Whether you do that as a Christian or not is a cultural matter, and that gets us into the muck and mire of human cussedness. Everybody gets to do — and to like — whatever they want. Whether you like Christians or not is your business, but whether you like God or not is God’s business.

Aye, there’s the rub, and may well explain why people these days prefer human chaos to God’s direction. “For although they knew God, they neither glorified him as God nor gave thanks to him, but their thinking became futile and their foolish hearts were darkened. Although they claimed to be wise, they became fools...”

That little gem is from a book called the Bible, a book which our Founding Fathers found indispensable and which our modern culture deems disposable. Well, you pays your money and you makes your choice. Me, I’m sticking with the principles that got us here — the Ten Commandments, the Declaration of Independence and the Constitution of the United States.

Weird, huh? Yep, in these modern times, I’m something of an anachronism — but I’d rather be one of those stubborn clingers to the truth than be a chaser after shadows.
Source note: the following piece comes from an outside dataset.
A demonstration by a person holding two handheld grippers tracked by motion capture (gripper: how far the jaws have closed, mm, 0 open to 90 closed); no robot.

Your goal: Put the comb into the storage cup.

I know it’s hard to let God be in charge — but really what choice do we have? Ultimately, if there is a God, we either try to get along with him, or we’ve got no one to blame but ourselves when things start to go south.

And overall, God really seems to do a pretty good job even by our high human standards. He got the Jews out of captivity in Egypt AND Babylon, he led them back from the Diaspora to the promised land of Israel, and he even figured out a way to get the attention of millions of people by allowing the wicked to destroy the perfect.
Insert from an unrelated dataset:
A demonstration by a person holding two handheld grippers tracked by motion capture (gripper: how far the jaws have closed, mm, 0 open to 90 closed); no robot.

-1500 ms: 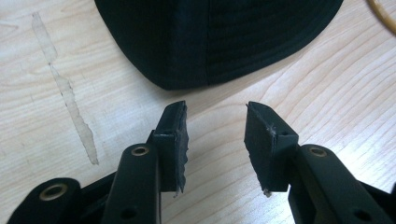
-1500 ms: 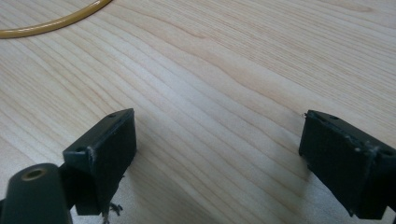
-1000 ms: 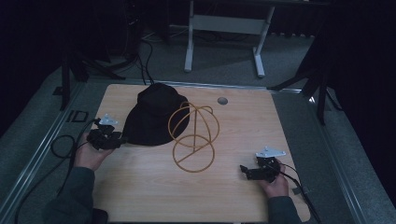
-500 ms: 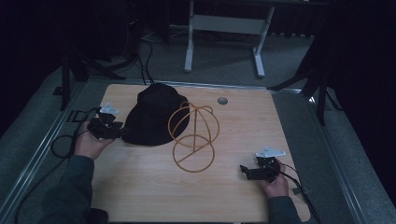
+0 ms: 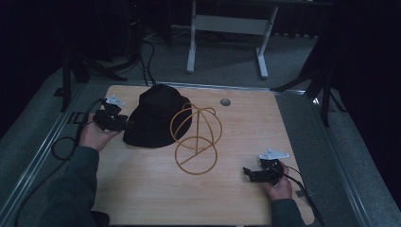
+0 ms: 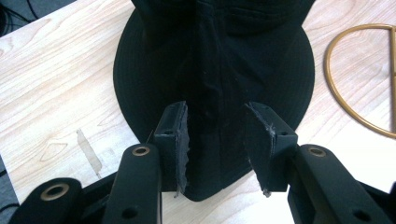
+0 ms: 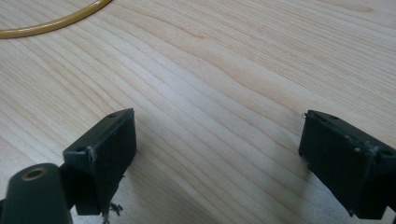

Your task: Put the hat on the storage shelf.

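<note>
A black bucket hat (image 5: 158, 118) lies on the wooden table (image 5: 142, 189), left of centre. Just right of it, partly in front, stands a gold wire hat stand (image 5: 195, 152) with a ring base. My left gripper (image 5: 113, 120) is at the hat's left brim. In the left gripper view it (image 6: 219, 149) is open, its jaws straddling the near edge of the hat (image 6: 210, 56), with the stand's ring (image 6: 328, 70) off to the right. My right gripper (image 5: 257, 174) rests near the table's front right, open over bare wood (image 7: 219, 158), with the gold ring (image 7: 56, 23) farther off.
A small round grommet (image 5: 225, 101) sits in the table near the back edge. A black cable (image 5: 61, 146) trails off the table's left side. A white desk frame (image 5: 227, 23) stands on the floor behind the table.
My left gripper has moved away from the person and in toward the hat, so its jaws now straddle the brim. The right gripper, hat and stand have stayed put.
</note>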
Do I know for sure that God did any of that? No, haven’t got a clue, but I do know what a mess mankind has made of things for the past hundred years as we have been excising God out of our daily life, our public square and our withering consciences.

So, if I have to put my faith in a power greater than myself — whose majesty is mysterious and whose ways are often unfathomable — I’m willing to do that. The alternative is putting my faith in the people who gave us Kim Jong-Un, Bashar Assad, Osama bin Laden, Adolf Hitler and pet rocks. All in all, I think I am better off with God.